Não chega a ser um equívoco absurdo o fato de que todas as recriações de O Grande Gatsby enfatizam o que é em sua superfície - e não só - o lado romântico da história e do personagem-título. Especialmente se em algum momento vemos apontado – pelo próprio grande romântico - que a mulher que ele idealiza “tem a voz repleta de... dinheiro” – frase fundamental pelo que diz e por quem a diz - estranhamente ausente da refilmagem dirigida por Baz Luhrmann, até porque repleta de trechos inteiros retirados do livro que até surgem escritos na tela sobre as imagens (como se isso fosse uma “garantia” de fidelidade).

Esse novo filme pode até enganar durante algum tempo, mas jamais o tempo todo da projeção de 142 (pesados) minutos: o equívoco do espectador seria o de considerar que a vulgaridade do – digamos – “estilo” do diretor é adequada ao nouveau richismo do personagem-título. É assim que o terço inicial, em ritmo frenético e edição de videoclipe (como no mais famoso filme de Luhrmann, Moulin Rouge - Amor em vermelho, de 2001), quase que funciona nas cenas das festas da mansão-castelo de Gatsby: tudo é exagerado e meio cafona, sim, mas também é absurdamente exagerado o modo como Jay tenta seduzir pela segunda vez sua idealizada Daisy.

Quando do lançamento no Festival de Cannes deste ano algumas críticas mencionaram um suposto descompasso entre a primeira e a segunda metade do filme, apontando que, na medida em que a história vai se desenvolvendo, a animação over e taquipsíquica das festas dá lugar a um clima mais tenso e dramático, o qual entraria em choque com o que foi visto anteriormente. A questão, no entanto, é que de fato nada muda essencialmente ao longo do filme, mantendo, apenas em outro registro, o “estilo” vulgar do cineasta; com isto, quando o tom geral muda para o que precisaria ser tenso e dramático o que surge é apenas brega e novelesco.

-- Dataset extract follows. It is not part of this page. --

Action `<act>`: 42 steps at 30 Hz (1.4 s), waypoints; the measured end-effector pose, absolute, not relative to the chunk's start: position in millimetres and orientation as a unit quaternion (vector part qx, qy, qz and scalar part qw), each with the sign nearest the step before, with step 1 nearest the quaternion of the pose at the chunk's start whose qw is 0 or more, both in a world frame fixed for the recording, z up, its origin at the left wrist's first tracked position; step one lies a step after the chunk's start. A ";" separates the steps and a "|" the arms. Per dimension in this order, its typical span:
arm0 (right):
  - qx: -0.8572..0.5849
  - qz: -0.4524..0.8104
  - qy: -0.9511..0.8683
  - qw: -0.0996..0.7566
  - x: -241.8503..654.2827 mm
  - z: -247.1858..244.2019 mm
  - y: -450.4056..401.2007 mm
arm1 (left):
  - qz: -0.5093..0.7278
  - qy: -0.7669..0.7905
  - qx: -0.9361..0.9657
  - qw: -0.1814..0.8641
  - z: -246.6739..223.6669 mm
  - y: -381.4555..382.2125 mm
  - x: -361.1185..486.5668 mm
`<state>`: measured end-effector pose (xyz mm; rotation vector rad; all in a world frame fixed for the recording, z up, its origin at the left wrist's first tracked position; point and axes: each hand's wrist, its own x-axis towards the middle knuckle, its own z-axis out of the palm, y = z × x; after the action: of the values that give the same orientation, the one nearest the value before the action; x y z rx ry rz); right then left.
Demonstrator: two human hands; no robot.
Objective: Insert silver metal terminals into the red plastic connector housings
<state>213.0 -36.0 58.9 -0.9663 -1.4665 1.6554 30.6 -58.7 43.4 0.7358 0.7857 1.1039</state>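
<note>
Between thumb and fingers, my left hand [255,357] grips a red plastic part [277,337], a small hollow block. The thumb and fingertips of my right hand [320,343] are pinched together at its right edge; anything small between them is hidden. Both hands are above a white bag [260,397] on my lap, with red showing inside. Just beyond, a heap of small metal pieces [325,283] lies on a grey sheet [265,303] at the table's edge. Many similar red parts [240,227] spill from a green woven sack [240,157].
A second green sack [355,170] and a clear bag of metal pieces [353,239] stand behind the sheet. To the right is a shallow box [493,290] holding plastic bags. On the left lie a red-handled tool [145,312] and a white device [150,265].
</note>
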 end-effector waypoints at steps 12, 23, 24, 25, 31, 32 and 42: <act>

É verdade que mesmo os maiores entusiastas do livro original apontam que Fitzgerald utilizou recursos folhetinescos para chegar ao desfecho mais trágico pretendido, mas essa possível questão mal seria percebida em uma primeira leitura, graças à prosa extremamente elegante e à estrutura perfeita do romance na sequência de seus nove capítulos - e com o que cada um deles informa, desinforma e posterga sobre o passado dos dois personagens centrais, especialmente sobre o mistério “quem é Gatsby?”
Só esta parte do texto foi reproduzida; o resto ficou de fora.